Any given brood of periodical cicadas emerges in sync, once the soil temperature reaches 64 degrees, said Smokies entomologist Becky Nichols. They’re already appearing in Georgia and likely to do so in East Tennessee—and possibly the Smokies— in late April or early May.

“Some of the people that have been calling in to the park have been wanting to avoid camping during that time because they figure it’s going to be too noisy or too many bugs flying around,” she said. “They probably picture millions of cicadas flying around, and it won’t be like that.”

Cicadas can be noisy—an especially robust chorus can be as loud as a motorcycle heard from 25 feet away—but the adults don’t fly much and don’t swarm in flocks.

However, people experiencing a cicada hatch might notice the husks the larvae shed as they emerge scattered on the ground or stuck to trees. After molting, the adults will often sit on trees nearby until later ascending to the canopy. Then, the males will start calling—an invitation for the females, which remain silent, to come over and mate. A single female can lay up to 600 eggs, nestling about two dozen at a time in slits she makes in tree twigs. After four to six weeks, the adults die off, and the chorus stops.

Any offspring from this adult cicada, which emerged in 2011, will rise to the surface in the coming weeks to create offspring of their own. Photo provided by Phillip H. Cohen.
Any offspring from this adult cicada, which emerged in 2011, will rise to the surface in the coming weeks to create offspring of their own. Photo provided by Phillip H. Cohen.

This spring, Kuhn and Nichols are excited to learn something new about cicada biodiversity in the Smokies that won’t be possible again for another 13 years. While typically referred to as a monolith, Brood XIX is actually made up of four different cicada species, three of which have been documented to occur nearby.
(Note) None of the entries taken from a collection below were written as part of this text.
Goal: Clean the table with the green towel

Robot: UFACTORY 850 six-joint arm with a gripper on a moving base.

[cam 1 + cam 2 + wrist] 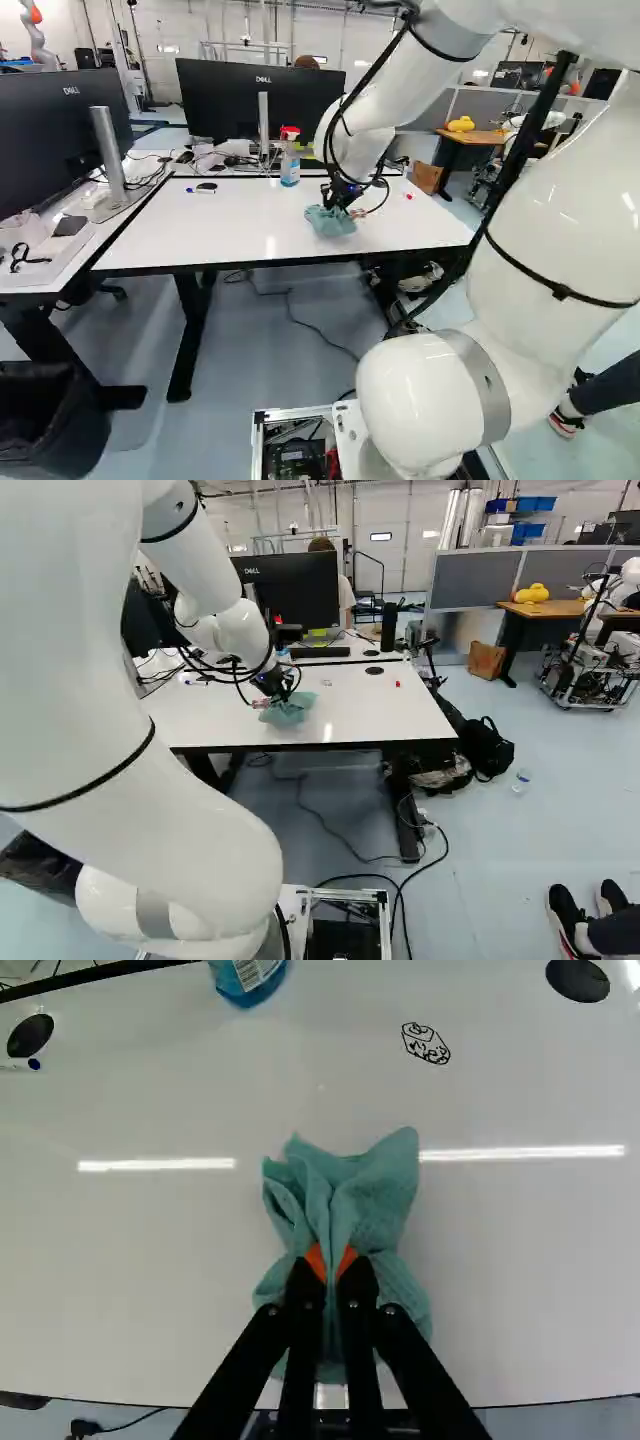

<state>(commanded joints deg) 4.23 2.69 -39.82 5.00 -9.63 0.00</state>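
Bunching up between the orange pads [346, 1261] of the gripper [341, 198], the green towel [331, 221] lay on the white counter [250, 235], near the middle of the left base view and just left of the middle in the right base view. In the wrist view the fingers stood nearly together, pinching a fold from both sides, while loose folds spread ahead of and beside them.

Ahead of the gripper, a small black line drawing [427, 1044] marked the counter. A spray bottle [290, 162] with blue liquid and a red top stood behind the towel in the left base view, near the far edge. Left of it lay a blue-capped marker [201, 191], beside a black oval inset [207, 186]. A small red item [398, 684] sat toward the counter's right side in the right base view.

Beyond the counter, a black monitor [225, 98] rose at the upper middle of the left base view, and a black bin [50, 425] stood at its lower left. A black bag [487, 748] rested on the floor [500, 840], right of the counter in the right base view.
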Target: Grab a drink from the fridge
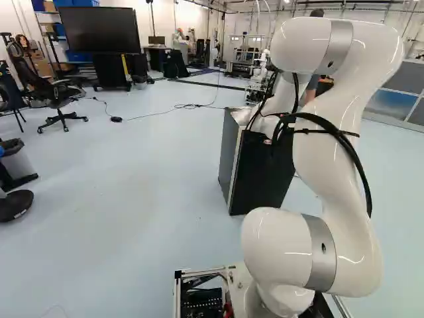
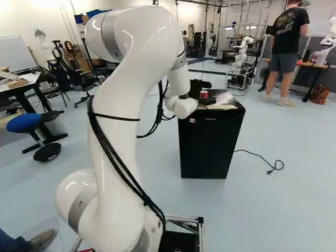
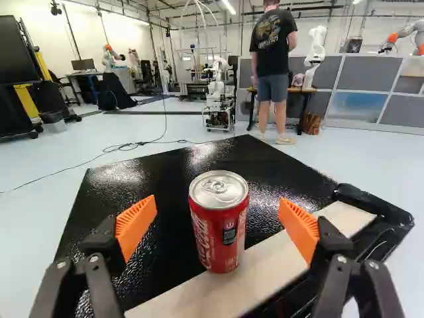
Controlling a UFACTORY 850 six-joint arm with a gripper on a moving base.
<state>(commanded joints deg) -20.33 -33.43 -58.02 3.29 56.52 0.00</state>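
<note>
Atop the fridge [image 2: 207,147], on a pale strip [image 3: 271,262], within the wide-open gripper [image 3: 217,207] and clear of both pads [image 3: 136,225]: the can [image 3: 218,228], upright. Reached, by the look of it, but not gripped, with closing and lifting left to do. On its red side, white lettering [image 3: 201,238] and, smaller, a dark printed label [image 3: 229,233], left unread.
</note>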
Because they spend so much time high in the trees, it can be hard to get close enough for visual identification, but their call gives them away.

Kuhn is encouraging anyone visiting the park this spring to record any cicada calls they may hear and submit those observations—along with location data—via the app iNaturalist. Other cicada species, which are present every year, don’t start calling until later in the summer, so any cicada calls heard over the coming weeks will certainly belong to periodical species. Currently, ten different cicada species have been confirmed in the park. If all three of the nearby species that make up Brood XIX are documented this year, that number will rise to 13.
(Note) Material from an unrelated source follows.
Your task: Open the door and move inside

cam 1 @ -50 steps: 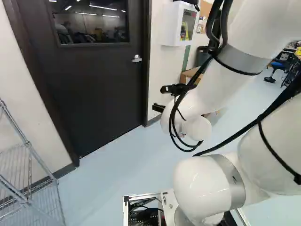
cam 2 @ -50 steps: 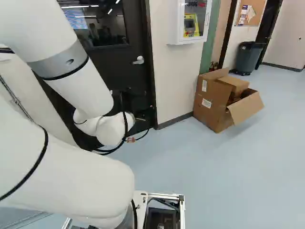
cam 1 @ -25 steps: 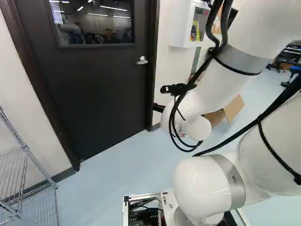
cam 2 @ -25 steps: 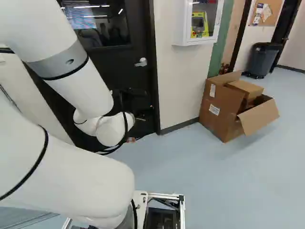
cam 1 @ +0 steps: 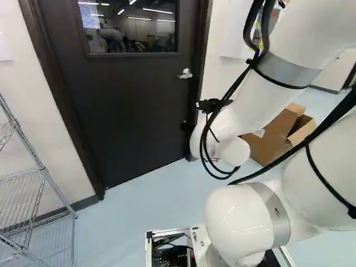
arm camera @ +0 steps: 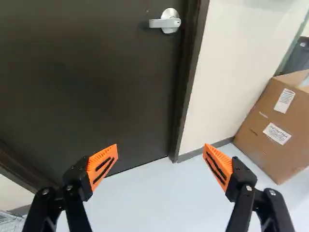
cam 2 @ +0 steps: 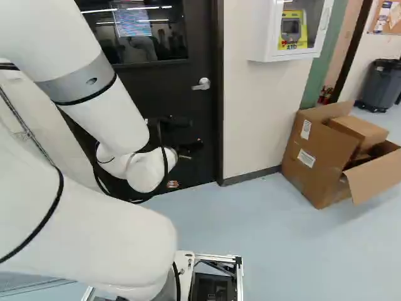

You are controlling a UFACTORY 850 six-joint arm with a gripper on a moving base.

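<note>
The dark door stands shut in its frame, with a window in its upper part. Its silver lever handle shows in the left base view; in the right base view the handle is above the gripper, which is dark against the door. In the wrist view the gripper stands wide open with nothing between its orange pads. There the lever handle lies ahead, apart from both fingers, beside the door frame.
A wire shelf stands at the left of the left base view. Right of the door, a white cabinet hangs on the wall above an open cardboard box on the floor. A dark bin stands farther back.
The base has moved: door, cabinet and box have shifted rightward in both base views, and the box looks nearer. The arm holds its pose against its lowest joint.
</note>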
Kuhn is especially interested in monitoring Look Rock Campground and Whiteoak Sink, where the stragglers were heard last year. Based on current range mapping, the west end of the park is the most likely place to experience the cicada emergence, Nichols said, including Foothills Parkway West, the Chilhowee area, and the Abrams Creek Campground area. Wherever they appear, the cicadas indicate a healthy subterranean environment—and a smorgasbord for wildlife.

“A lot of different wildlife,” Nichols said, “will be spending a lot of time feeding on cicadas.”